Her breath caught. That symbol... she’d seen it once. On her father’s journal...before Evelyne burned it.

She re-read the note three times, but it didn’t change.

Someone had been watching. Someone who knew about her family.

Liora crossed to the fire, tossed in a fresh log, and stared into the flames.

She had two choices: take this as a warning or as a trap.

A whisper of movement behind her made her freeze.

"Couldn’t sleep?" a voice asked.

Lucien.

He stood at the edge of her chamber like a shadow pressed to the wall. His cloak was damp from the morning dew.

"How long have you been there?" she asked, keeping her voice calm.

"Long enough to wonder if you always pace when you’re alone."

Liora slipped the letter behind a candle stand. "Were you watching me?"

Lucien didn’t answer right away. "Callius is leaving the palace today. Whatever test the Queen Dowager planned... it’s far from over."

She narrowed her eyes. "Did you come here to warn me?"

"No," he said. "I came to see if you regretted last night."

"I don’t," she said.

"Good." His tone was unreadable. "Because regret will only slow you down in this place."

And with that, he turned and walked away again....always retreating before she could peel back his layers.

Liora turned back to the note.

There were layers behind every kindness here. Even Lucien’s.

Especially Lucien’s.

And someone...hidden in the dark...had begun to peel them for her.

The paper burned slowly in the flame, curling like a dead leaf. Liora watched it vanish, making sure no trace remained before she tucked the crescent-arrow symbol deep into her memory.

She didn’t tell Lucien.

And when Callius left, she didn’t wave goodbye.

Instead, Liora asked for a walk in the gardens, quietly, without attendants. And oddly, no one stopped her. Not even Edgar.
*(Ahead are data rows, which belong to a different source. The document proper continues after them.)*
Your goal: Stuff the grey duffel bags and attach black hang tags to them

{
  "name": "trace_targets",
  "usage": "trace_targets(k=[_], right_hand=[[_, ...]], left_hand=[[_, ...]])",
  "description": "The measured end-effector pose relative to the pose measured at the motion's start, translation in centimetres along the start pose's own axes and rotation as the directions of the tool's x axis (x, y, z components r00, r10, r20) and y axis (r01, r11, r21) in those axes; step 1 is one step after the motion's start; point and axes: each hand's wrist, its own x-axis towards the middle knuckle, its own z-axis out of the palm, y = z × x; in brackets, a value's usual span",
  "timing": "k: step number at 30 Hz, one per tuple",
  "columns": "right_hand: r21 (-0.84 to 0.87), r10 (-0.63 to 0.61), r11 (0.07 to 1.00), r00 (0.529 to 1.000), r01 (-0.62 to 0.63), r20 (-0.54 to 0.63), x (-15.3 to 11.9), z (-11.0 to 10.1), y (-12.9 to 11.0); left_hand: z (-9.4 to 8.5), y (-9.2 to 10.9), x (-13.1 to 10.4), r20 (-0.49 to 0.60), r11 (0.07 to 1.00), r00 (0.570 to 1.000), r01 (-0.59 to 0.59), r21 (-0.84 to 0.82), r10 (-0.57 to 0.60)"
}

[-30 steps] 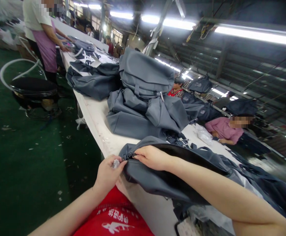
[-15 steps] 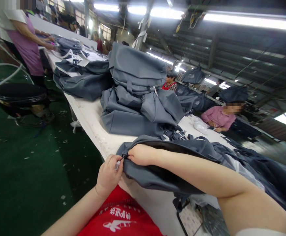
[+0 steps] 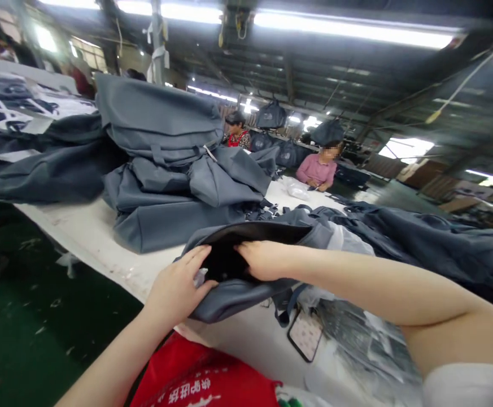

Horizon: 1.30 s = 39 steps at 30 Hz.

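Observation:
A dark grey bag (image 3: 225, 302) lies at the front of the table with its black-lined mouth gaping. My left hand (image 3: 182, 282) holds its left end, fingers on the upper edge and thumb on the lower edge. A small crumpled bit of clear plastic (image 3: 201, 277) shows in the palm of that hand. Reaching in from the right, my right hand (image 3: 265, 260) is at the mouth, its fingers loosely apart against the dark inside. Nothing can be seen in those fingers, though some of the fingertips are hard to make out.
Grey bags (image 3: 165, 169) are piled on the white table (image 3: 136, 271) beyond my hands. More dark fabric (image 3: 419, 243) lies at the right. A patterned phone-like object (image 3: 306, 334) and clear plastic bags (image 3: 365, 339) are nearby. A person in pink (image 3: 316, 169) sits across.
My hands have come apart from their meeting point at the bag's left end. The bag's mouth is now spread wider. The view has swung to the right.

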Motion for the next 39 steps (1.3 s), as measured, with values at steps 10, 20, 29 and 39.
trace_targets(k=[10,20,29,39], right_hand=[[0.181,-0.172,0.973,0.970,0.140,0.173,-4.2,3.0,2.3],[0.105,-0.099,0.987,0.971,0.124,-0.219,-11.1,3.6,3.1],[-0.008,-0.221,0.974,0.944,0.226,-0.245,-11.2,7.4,3.4],[0.099,0.186,0.982,0.737,-0.160,-0.650,-13.4,5.9,10.0]], left_hand=[[0.4,0.7,2.1,0.124,0.989,0.990,0.051,0.137,-0.068],[2.6,7.1,6.7,0.439,0.970,0.890,-0.202,0.139,0.123],[7.5,4.4,10.2,0.375,0.952,0.917,0.014,0.305,-0.134],[3.5,7.7,9.6,0.465,0.988,0.876,-0.153,0.021,0.126]])
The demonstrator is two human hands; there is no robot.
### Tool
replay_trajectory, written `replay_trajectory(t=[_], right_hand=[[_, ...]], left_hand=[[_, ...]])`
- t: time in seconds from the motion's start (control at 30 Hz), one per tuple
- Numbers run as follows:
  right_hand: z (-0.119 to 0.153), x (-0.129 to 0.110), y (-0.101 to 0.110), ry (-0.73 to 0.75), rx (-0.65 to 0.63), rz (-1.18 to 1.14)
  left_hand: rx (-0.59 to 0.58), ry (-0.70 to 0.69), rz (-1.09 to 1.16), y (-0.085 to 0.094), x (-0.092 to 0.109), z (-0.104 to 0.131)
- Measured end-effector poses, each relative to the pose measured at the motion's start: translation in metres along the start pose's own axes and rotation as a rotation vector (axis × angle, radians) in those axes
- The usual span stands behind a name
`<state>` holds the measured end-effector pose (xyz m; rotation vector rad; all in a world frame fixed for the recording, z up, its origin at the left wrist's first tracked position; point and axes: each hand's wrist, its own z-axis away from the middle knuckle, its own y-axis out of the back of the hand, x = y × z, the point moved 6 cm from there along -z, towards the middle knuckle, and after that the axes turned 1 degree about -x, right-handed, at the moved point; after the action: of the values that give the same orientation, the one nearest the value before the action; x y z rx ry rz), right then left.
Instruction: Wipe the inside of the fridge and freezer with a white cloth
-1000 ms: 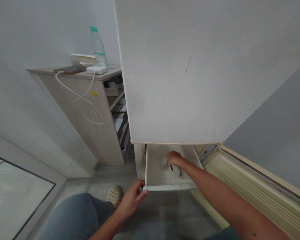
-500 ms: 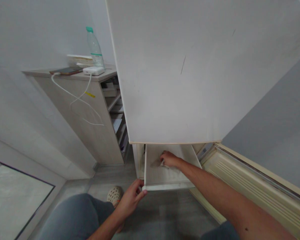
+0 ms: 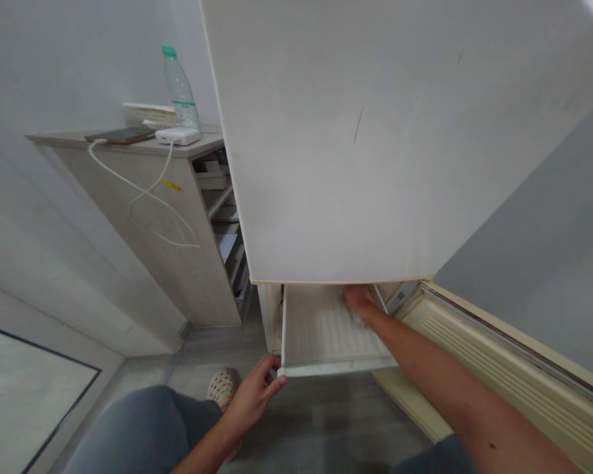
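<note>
A pale wood-grained drawer [image 3: 321, 329] is pulled out below the big white panel. My left hand [image 3: 259, 388] grips its front left corner, with the thumb on the front edge and the fingers on the side. Deep in the drawer, near its right rear, my right hand [image 3: 360, 299] is pressed down towards the bottom. Beneath that hand shows the edge of a whitish cloth [image 3: 358, 320]. The panel's lower edge sits just above the right fingers, which are partly hidden and blurred.
An opened cream door [image 3: 499, 349] with ribs stands at the right. At the left, a wooden shelf unit [image 3: 143, 217] carries a bottle [image 3: 182, 92], a phone [image 3: 121, 135] and a white charger [image 3: 178, 136] with a dangling cable. My shoe [image 3: 222, 387] is on the grey floor.
My right hand has moved to the right and farther back inside the drawer with the cloth. My left hand stays on the drawer corner. The view has shifted slightly.
</note>
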<state>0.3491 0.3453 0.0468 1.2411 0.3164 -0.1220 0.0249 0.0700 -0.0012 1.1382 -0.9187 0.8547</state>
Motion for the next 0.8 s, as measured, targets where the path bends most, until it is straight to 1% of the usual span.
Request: replay_trajectory(t=[0.03, 0.07, 0.1, 0.13, 0.2, 0.3, 0.4, 0.5, 0.57, 0.63, 0.7, 0.73, 0.77, 0.8], right_hand=[[-0.008, 0.003, 0.01, 0.011, 0.099, -0.004], [-0.015, 0.006, 0.015, 0.022, 0.161, -0.003], [-0.021, 0.008, 0.017, 0.03, 0.186, -0.003], [-0.025, 0.009, 0.015, 0.041, 0.185, -0.01], [-0.027, 0.008, 0.008, 0.056, 0.144, -0.02], [-0.014, 0.007, -0.005, 0.029, 0.092, 0.041], [0.018, 0.013, -0.025, -0.008, -0.033, 0.117], [0.057, 0.026, -0.045, -0.016, -0.164, 0.074], [0.078, 0.038, -0.055, -0.099, -0.305, 0.065], [0.093, 0.044, -0.059, -0.184, -0.494, 0.121], [0.102, 0.038, -0.055, -0.197, -0.653, 0.166], [0.104, 0.029, -0.051, -0.173, -0.702, 0.142], [0.105, 0.017, -0.048, -0.148, -0.732, 0.073], [0.105, 0.001, -0.046, -0.123, -0.742, -0.043]], left_hand=[[0.001, 0.0, 0.003, 0.0, 0.0, 0.0], [0.003, -0.001, 0.002, 0.001, 0.0, -0.001], [0.006, -0.003, -0.004, 0.001, 0.001, -0.001], [0.007, -0.005, -0.013, 0.002, 0.002, -0.001], [0.004, -0.012, -0.032, 0.002, 0.004, -0.001], [-0.002, -0.01, -0.039, 0.002, 0.006, 0.0], [0.011, 0.001, -0.034, 0.003, 0.006, 0.0], [0.016, 0.011, -0.011, 0.002, 0.004, -0.001], [0.018, 0.013, 0.01, 0.001, 0.002, -0.001], [0.021, 0.014, 0.019, 0.0, 0.001, -0.002], [0.021, 0.017, 0.02, -0.001, 0.001, -0.002], [0.023, 0.016, 0.021, -0.002, 0.001, -0.002], [0.027, 0.014, 0.021, -0.002, 0.002, -0.002], [0.033, 0.01, 0.021, -0.002, 0.002, -0.003]])
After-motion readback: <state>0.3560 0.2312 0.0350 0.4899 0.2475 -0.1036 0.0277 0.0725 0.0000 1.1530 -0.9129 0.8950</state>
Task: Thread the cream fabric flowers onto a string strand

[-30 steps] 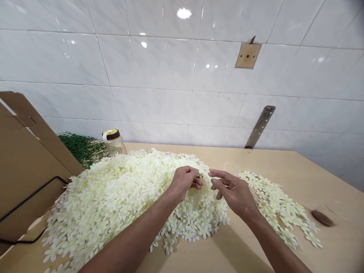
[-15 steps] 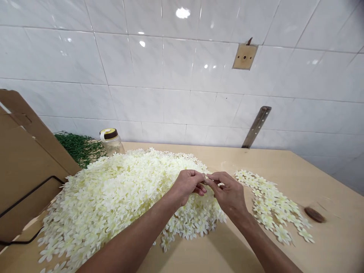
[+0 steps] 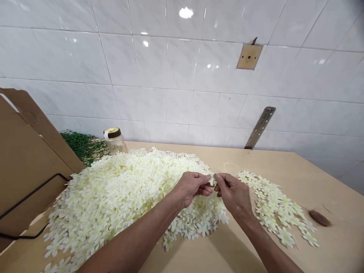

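Observation:
Both hands meet above the right edge of a large heap of pale yellow-white artificial flowers (image 3: 136, 182). Between my fingertips is one small white artificial flower (image 3: 212, 181), partly covered by the fingers. My left hand (image 3: 196, 187) pinches it from the left, its lower fingers curled loosely. From the other side my right hand (image 3: 233, 191) closes thumb and forefinger at the flower's edge; whatever else they pinch is too small to make out. To the right of that hand, a strip of flat-lying flowers (image 3: 277, 208) spreads over the table (image 3: 210, 252).
A cardboard box (image 3: 28, 151) with a black metal bar (image 3: 31, 199) stands at left. Behind the heap are green netting-like strands (image 3: 82, 146) and a clear bottle (image 3: 116, 144) with a brown-yellow lid. A dark brown oval object (image 3: 320, 218) lies far right. A metal bracket (image 3: 260, 128) rises against the tiled wall.
The white flower between my fingertips shows more plainly now. My hands stay together at nearly the same spot, and the whole view has shifted slightly.

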The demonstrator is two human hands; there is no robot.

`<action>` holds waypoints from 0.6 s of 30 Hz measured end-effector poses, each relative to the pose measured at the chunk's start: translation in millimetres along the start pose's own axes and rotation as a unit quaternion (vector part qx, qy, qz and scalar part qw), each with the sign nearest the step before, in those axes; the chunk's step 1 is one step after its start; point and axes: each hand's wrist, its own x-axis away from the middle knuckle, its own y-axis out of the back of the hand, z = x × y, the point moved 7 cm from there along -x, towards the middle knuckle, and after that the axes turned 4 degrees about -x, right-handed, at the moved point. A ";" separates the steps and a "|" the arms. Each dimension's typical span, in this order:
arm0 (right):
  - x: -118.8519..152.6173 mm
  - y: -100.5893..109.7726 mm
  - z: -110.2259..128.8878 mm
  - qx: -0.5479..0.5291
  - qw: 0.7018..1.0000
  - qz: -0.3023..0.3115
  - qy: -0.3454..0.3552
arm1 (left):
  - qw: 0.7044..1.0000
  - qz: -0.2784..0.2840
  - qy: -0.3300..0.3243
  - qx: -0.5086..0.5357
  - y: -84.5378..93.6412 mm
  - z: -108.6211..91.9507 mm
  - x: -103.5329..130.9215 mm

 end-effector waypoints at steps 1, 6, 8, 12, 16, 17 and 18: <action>-0.6 0.0 -1.8 -0.009 1.000 0.004 -0.016 | 1.000 -0.003 0.002 -0.008 0.3 0.0 0.1; -2.2 0.9 -7.3 -0.053 0.996 0.017 -0.066 | 0.999 -0.013 -0.011 -0.052 5.6 -8.1 0.7; -2.7 4.1 -7.1 -0.045 0.997 -0.001 -0.063 | 0.997 -0.028 -0.024 -0.067 10.7 -13.7 0.7; -3.8 7.9 0.5 -0.009 0.999 -0.031 0.006 | 0.995 -0.050 -0.038 -0.083 16.9 -22.1 1.8; -0.6 4.5 15.3 0.016 0.993 -0.029 0.117 | 0.995 -0.045 -0.038 -0.087 14.5 -22.4 3.8; 0.6 3.4 18.0 0.018 0.990 -0.028 0.136 | 0.995 -0.041 -0.039 -0.088 13.2 -21.8 4.2; 1.6 2.1 20.1 0.020 0.988 -0.026 0.151 | 0.995 -0.035 -0.041 -0.089 11.7 -21.2 4.6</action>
The guards at the archway looked at each other, unsure, but one nod from a shadowed figure above, a man in black watching from the second balcony, let her pass.

She didn’t glance up.

The palace gardens were vast but not entirely tamed. The Queen Dowager had left certain patches untouched...sacred, some said, from the old religion. It was to one such patch that Liora wandered.

She remembered the crescent arrow.

Near the edge of the eastern grove, beneath a twisted fig tree, she found a rusted plaque hidden behind thick vines. She brushed them aside, fingers trembling.

The words were half-faded, but she could make them out.

"Here stood the House of Myrr, guardians of the Veil."